Senate Minority Leader Chuck Schumer called on Republicans Thursday to drop plans for a hearing centering on alleged “irregularities” in the 2020 presidential election.
The hearing, called by Senate Homeland Security and Governmental Affairs Chair Ron Johnson (R-Wis.) is scheduled to take place on Wednesday, just two days after members of the Electoral College meet to cast their 306 electoral votes for President-elect Joe Biden and 232 for President Donald Trump.
All 50 states and the District of Columbia have already certified their tallies, but Trump is continuing to push baseless allegations of voter fraud in battleground states where Biden won. Most Republicans are still refusing acknowledge Biden won the election.
“When is this nonsense detrimental to our democracy going to end?” Schumer (D-N.Y.) said on the Senate floor. “To use a Senate committee to spread misinformation about our own elections, it’s beyond the pale.”
Schumer said Johnson, a top Trump ally, should call off the “ridiculous” hearing and said Senate Majority Leader Mitch McConnell should intervene.

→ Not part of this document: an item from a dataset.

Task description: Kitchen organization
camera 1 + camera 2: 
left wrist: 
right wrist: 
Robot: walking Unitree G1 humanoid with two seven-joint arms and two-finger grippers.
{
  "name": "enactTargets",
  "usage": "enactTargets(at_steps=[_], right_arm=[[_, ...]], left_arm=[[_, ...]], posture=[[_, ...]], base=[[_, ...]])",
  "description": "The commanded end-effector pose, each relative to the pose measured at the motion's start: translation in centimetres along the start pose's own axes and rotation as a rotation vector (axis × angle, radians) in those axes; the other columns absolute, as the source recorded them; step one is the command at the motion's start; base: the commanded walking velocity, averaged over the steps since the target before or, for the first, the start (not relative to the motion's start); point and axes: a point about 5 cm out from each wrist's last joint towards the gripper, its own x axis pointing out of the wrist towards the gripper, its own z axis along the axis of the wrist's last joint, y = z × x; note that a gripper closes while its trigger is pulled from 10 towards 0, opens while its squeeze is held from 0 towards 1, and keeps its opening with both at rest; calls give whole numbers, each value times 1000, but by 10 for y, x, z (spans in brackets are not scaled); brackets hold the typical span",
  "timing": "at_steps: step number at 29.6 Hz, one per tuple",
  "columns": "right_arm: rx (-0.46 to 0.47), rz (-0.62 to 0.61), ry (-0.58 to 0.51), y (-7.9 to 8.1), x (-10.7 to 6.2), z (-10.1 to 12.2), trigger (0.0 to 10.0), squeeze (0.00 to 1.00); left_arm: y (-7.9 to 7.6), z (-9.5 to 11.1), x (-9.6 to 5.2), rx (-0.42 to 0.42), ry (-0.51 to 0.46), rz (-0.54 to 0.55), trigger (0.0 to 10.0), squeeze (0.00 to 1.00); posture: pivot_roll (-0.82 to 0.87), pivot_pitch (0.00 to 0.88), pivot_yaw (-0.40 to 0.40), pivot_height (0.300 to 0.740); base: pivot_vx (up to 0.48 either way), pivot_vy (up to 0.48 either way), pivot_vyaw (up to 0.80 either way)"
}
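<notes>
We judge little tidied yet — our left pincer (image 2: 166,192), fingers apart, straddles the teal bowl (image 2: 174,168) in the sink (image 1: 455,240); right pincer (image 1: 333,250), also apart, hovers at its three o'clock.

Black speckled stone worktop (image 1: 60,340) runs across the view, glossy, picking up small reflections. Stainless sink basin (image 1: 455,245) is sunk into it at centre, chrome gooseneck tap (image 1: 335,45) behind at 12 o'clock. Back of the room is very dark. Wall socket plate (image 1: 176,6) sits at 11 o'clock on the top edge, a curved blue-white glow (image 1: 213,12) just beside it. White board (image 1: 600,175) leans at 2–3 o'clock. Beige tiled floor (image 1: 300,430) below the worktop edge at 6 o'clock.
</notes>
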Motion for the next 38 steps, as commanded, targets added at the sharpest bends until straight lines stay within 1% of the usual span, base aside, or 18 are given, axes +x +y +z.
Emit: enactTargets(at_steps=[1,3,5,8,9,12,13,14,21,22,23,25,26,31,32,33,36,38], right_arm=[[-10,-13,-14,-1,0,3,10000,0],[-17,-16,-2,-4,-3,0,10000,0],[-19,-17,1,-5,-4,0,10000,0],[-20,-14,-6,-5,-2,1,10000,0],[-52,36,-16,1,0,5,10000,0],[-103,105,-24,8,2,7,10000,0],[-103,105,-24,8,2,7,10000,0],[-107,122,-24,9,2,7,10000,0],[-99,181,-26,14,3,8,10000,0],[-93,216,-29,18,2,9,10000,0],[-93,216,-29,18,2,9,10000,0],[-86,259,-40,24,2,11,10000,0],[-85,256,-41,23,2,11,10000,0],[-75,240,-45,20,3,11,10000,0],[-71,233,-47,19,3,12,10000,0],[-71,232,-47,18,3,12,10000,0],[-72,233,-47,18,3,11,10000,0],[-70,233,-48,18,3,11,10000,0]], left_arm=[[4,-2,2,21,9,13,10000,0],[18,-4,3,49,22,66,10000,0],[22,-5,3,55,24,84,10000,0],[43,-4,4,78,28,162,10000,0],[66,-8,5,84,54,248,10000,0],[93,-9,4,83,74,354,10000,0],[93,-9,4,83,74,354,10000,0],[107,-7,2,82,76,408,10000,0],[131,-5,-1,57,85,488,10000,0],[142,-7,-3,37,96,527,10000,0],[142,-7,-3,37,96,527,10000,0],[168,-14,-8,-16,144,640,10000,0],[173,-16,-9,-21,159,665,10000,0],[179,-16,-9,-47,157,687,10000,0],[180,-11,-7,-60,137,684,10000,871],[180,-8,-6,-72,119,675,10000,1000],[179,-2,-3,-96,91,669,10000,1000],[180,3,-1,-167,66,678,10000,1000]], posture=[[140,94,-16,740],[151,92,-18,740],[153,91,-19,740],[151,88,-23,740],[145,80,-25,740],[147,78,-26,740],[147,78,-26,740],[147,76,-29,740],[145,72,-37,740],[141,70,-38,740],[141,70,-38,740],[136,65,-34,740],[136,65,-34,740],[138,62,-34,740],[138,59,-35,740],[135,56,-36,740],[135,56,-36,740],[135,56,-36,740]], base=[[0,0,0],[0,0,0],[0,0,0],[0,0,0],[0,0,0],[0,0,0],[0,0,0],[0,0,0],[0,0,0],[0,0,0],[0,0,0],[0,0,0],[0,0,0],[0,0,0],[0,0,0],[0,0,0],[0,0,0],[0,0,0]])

A spokesperson for Johnson did not immediately respond to a request for comment.
McConnell has remained largely silent on Trump’s efforts to overturn the election results, even as Trump has sought to pressure Republican state legislators and members of Congress to defy the will of the voters based on unsubstantiated claims of widespread fraud. Trump’s campaign attorneys and his allies nationwide have lost dozens of court challenges, with judges across the spectrum deriding their claims as unfounded and harmful to democracy.
Earlier this week, Texas Attorney General Ken Paxton appealed to the Supreme Court to invalidate the election results in four battleground states that Biden won. The long-shot lawsuit was joined by 16 other Republican attorneys general. Trump is meeting with the group at the White House later Thursday.
Johnson, for his part, has not ruled out the possibility of joining some House Republicans in challenging the Electoral College results when Congress meets next month to certify the tally. Utah Sen. Mitt Romney has condemned the effort, calling it “madness.”
Johnson is term-limited as chair of the Homeland Security Committee — a perch he has used to investigate Biden’s son Hunter in addition to the 2016-era Russia investigation — so he will relinquish the post in January.
Johnson is up for reelection in 2022.